## HOW TO COMPLETE THIS TASK
Output the data word for word, dropping every image.

Stored items from a collection:
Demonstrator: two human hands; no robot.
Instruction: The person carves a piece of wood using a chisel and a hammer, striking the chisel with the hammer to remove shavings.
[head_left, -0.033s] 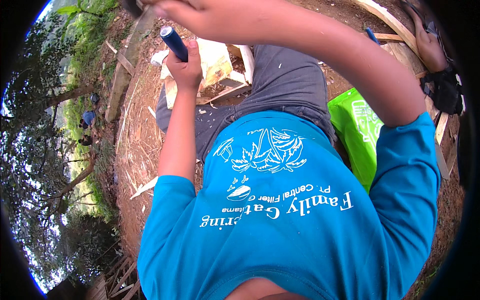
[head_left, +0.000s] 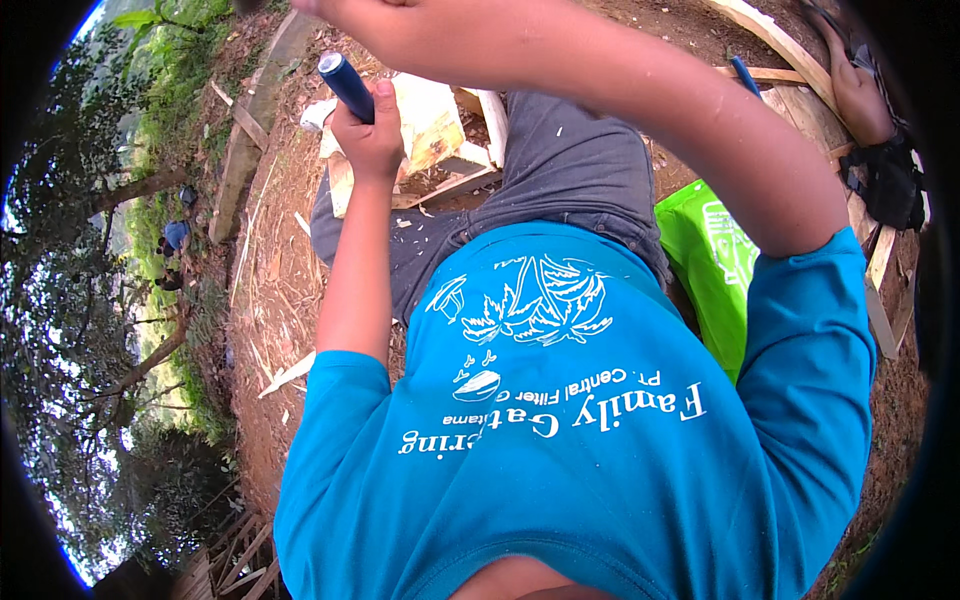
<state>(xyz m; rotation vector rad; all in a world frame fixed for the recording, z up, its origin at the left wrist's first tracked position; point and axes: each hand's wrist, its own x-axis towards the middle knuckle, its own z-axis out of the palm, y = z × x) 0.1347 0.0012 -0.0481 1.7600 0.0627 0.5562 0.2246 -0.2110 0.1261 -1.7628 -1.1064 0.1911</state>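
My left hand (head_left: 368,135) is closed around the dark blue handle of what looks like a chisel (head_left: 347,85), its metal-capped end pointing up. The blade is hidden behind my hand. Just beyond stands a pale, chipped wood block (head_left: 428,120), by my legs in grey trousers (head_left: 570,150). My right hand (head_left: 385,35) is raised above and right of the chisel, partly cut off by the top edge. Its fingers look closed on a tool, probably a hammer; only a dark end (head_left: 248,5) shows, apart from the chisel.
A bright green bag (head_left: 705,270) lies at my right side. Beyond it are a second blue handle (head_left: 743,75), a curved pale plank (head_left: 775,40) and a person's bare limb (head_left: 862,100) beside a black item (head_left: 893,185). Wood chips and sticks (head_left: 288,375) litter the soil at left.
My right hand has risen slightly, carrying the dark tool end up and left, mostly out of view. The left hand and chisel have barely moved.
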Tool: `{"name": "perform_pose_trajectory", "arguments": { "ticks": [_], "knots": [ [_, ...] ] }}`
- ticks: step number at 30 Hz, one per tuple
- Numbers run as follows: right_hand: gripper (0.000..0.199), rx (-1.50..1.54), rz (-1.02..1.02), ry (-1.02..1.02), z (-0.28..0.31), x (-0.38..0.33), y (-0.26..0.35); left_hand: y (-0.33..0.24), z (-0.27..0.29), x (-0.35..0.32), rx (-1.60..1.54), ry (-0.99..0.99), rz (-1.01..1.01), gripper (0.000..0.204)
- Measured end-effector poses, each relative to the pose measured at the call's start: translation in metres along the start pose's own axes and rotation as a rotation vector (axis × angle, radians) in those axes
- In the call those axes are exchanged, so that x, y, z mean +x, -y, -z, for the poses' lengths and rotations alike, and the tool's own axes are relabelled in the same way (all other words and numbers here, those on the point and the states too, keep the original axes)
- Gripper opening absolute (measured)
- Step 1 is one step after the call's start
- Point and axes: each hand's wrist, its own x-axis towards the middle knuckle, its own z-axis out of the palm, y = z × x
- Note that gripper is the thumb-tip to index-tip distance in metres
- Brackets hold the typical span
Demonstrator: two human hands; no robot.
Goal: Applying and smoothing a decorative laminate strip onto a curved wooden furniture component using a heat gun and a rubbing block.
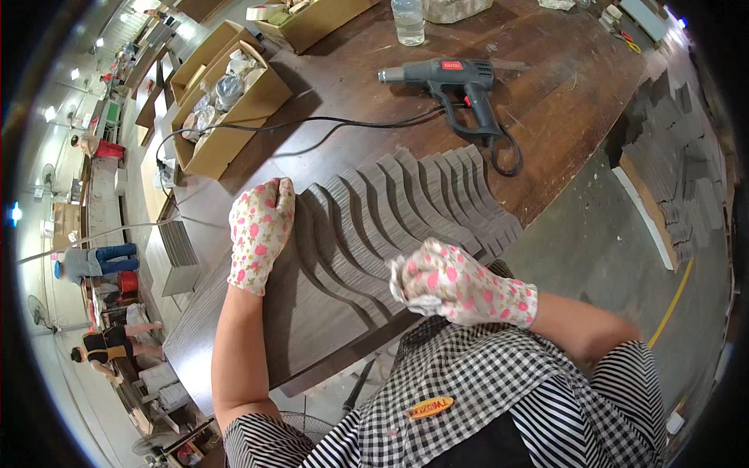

## EXPECTED ANSWER
Demonstrator: two human hands; no robot.
Instruction: The person carves a piece of wood using a chisel and a hammer, striking the chisel with the hammer to remove shavings.
[head_left, -0.033s] 
[head_left, +0.000s] 
<state>(xyz m; rotation vector rad; all in a world frame fixed for the recording, z up, its origin at the left wrist's first tracked position; point and axes: each hand's wrist, its own x-axis towards the middle knuckle, its own z-axis out of the palm, y = z × x) 0.1347 0.0012 -0.0481 1.7600 0.0627 0.5562 0.2246 -0.2110 0.1261 -1.7628 -1.1064 0.1911</state>
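My left hand (head_left: 368,135) is closed around the dark blue handle of what looks like a chisel (head_left: 347,85), its metal-capped end pointing up. The blade is hidden behind my hand. Just beyond stands a pale, chipped wood block (head_left: 428,120), by my legs in grey trousers (head_left: 570,150). My right hand (head_left: 385,35) is raised above and right of the chisel, partly cut off by the top edge. Its fingers look closed on a tool, probably a hammer; only a dark end (head_left: 248,5) shows, apart from the chisel.
A bright green bag (head_left: 705,270) lies at my right side. Beyond it are a second blue handle (head_left: 743,75), a curved pale plank (head_left: 775,40) and a person's bare limb (head_left: 862,100) beside a black item (head_left: 893,185). Wood chips and sticks (head_left: 288,375) litter the soil at left.
My right hand has risen slightly, carrying the dark tool end up and left, mostly out of view. The left hand and chisel have barely moved.
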Tool: `{"name": "perform_pose_trajectory", "arguments": { "ticks": [_], "knots": [ [_, ...] ] }}`
- ticks: step number at 30 Hz, one per tuple
- Numbers run as follows: right_hand: gripper (0.000..0.199), rx (-1.50..1.54), rz (-1.02..1.02), ry (-1.02..1.02), z (-0.28..0.31), x (-0.38..0.33), y (-0.26..0.35); left_hand: y (-0.33..0.24), z (-0.27..0.29), x (-0.35..0.32), rx (-1.60..1.54), ry (-0.99..0.99), rz (-1.01..1.01), gripper (0.000..0.204)
- Measured end-effector poses, each relative to the pose measured at the call's start: translation in metres along the start pose's own axes and rotation as a rotation vector (axis × angle, radians) in those axes
- In the call those axes are exchanged, so that x, y, z mean +x, -y, -z, for the poses' lengths and rotations alike, and the tool's own axes are relabelled in the same way (all other words and numbers here, those on the point and the states too, keep the original axes)
- Gripper opening absolute (measured)
- Step 1 is one step after the call's start
- Point and axes: each hand's wrist, its own x-axis towards the middle knuckle, its own z-axis out of the palm, y = z × x
- Note that gripper is the thumb-tip to index-tip distance in metres
- Brackets hold the typical span
Demonstrator: two human hands; no robot.
Goal: Applying and smoothing a decorative laminate strip onto a curved wooden furniture component using a heat gun and a rubbing block.

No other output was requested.